A Guide To Building Sport Endurance


Many sports require a combination of cardiovascular movement and explosive strength, meaning that running laps around your gym won’t cut it if you want to build up your game day endurance. However, you don’t have to switch up your regimen entirely, either. Here are a few simple ways you can tweak your existing strength and cardio workouts to help reach your goal of lasting longer out on the court.


Photo: Bruce Ely/The Oregonian

Improve your aerobic fitness
Your cardiovascular system is the foundation of your body, so you’ll have to start there no matter what. When it comes to running (or other aerobic exercises, such as swimming), avoid the temptation to go all out speed-wise. Taking the activity at a slow pace for a longer period will help you strengthen your heart and veins, allowing them to grind it out longer and efficiently transport oxygen to your muscles. Just bear in mind that you’ll still want to get your heart rate up, so you can’t go too slowly. During the activity, keep your heart pumping steady at roughly 60-80 per cent of your maximum heart rate, otherwise known as your maximum aerobic heart rate. To get an idea of yours, simply subtract your age from 180 to get your target beats per minute and track your next workout with a heart rate monitor.

Less weight, more speed, more reps
It’s easy to get bogged down doing weight training with high weight and few repetitions—that technique only really increases your maximal strength and power. Instead, drop the weight down and opt for a high-intensity set performed at a rapid pace. You’ll be able to complete more lifts each round, increasing your endurance—literally, your body’s capability to repeat an action—while building functional muscle mass. However, it’s best to avoid isolation exercises, such as bicep curls, that only work one muscle at a time. Shoot for exercises that incorporate two or more joints to get the full benefit of endurance weight lifting.
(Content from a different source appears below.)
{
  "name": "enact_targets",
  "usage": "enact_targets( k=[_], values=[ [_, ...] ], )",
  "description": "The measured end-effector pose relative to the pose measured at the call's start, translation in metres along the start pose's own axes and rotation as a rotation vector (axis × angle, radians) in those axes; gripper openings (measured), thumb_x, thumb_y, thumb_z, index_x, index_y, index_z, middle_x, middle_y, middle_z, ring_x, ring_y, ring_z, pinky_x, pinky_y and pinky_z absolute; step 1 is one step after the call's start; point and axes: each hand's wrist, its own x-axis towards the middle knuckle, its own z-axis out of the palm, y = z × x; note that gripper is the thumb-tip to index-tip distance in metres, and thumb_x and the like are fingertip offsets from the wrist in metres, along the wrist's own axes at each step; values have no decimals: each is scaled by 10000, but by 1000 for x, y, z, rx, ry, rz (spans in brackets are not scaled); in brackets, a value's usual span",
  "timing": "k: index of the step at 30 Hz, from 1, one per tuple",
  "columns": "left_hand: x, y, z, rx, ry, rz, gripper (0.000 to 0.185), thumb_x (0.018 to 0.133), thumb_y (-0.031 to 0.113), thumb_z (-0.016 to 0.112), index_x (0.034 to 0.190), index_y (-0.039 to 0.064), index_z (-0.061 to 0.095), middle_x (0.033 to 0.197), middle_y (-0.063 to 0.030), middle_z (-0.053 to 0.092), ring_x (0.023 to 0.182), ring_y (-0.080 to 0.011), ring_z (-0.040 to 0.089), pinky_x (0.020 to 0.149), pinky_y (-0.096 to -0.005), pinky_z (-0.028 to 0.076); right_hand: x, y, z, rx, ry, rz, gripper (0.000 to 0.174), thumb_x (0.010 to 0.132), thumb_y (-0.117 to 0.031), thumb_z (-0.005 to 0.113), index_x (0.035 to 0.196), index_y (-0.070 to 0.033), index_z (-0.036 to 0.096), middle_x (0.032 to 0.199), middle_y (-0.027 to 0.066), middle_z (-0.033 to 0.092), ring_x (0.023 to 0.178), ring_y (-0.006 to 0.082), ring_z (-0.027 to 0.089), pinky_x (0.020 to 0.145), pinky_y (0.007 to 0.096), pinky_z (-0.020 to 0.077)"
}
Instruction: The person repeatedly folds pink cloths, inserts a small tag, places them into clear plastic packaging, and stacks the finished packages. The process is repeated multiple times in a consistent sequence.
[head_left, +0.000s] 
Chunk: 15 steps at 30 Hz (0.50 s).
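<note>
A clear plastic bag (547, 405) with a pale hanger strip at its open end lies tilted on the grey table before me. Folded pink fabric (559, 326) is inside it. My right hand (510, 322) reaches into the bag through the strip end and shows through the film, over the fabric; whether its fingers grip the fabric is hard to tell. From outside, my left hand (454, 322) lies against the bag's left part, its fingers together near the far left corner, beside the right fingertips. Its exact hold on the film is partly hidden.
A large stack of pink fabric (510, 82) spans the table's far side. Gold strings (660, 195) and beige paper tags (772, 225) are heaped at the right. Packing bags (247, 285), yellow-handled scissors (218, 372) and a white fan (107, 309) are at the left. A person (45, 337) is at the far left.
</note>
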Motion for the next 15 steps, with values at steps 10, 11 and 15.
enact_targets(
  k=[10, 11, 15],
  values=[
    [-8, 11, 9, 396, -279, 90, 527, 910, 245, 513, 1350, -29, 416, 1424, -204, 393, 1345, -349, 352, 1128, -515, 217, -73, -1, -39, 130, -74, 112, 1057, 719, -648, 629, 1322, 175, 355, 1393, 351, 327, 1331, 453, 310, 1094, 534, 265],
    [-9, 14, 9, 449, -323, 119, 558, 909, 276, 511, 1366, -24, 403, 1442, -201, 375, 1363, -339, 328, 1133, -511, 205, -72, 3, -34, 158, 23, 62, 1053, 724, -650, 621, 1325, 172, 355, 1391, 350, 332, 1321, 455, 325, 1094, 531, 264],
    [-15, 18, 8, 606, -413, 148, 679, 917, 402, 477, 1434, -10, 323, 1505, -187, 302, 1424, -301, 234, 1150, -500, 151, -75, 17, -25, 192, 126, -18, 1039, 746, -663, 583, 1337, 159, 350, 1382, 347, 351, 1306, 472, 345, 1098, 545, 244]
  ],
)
Minimize downtime between sets
Endurance is chiefly built when an action is done continuously and the blood stays pumping, so get rid of as much downtime as possible in between sets during your current weight lifting workout. Rather than following the rule of thumb that dictates around a minute of rest between sets, jump back in within 30 seconds, tops. This will keep your heart pounding, and it will also ensure that you’ll earn a burn even if you’re following our previous bit of advice and you’re putting up less weight.

Incorporate explosive movements
Plyometric exercises that use only your bodyweight often also hit on many aspects of aerobic exercise—think jump squats, burpees and other moves that build muscle while elevating your heart rate. One plyometric exercise in particular that hits on both points (and trains up a common in-game movement) are box jumps. Like compound weight exercises, they stimulate multiple muscle groups to boost your stamina.

Just play
If you want to endure when it counts, play hard when it doesn’t. Recreational play can last long periods and break up the routine of an endurance workout—boredom can be a killer to your long-term goals.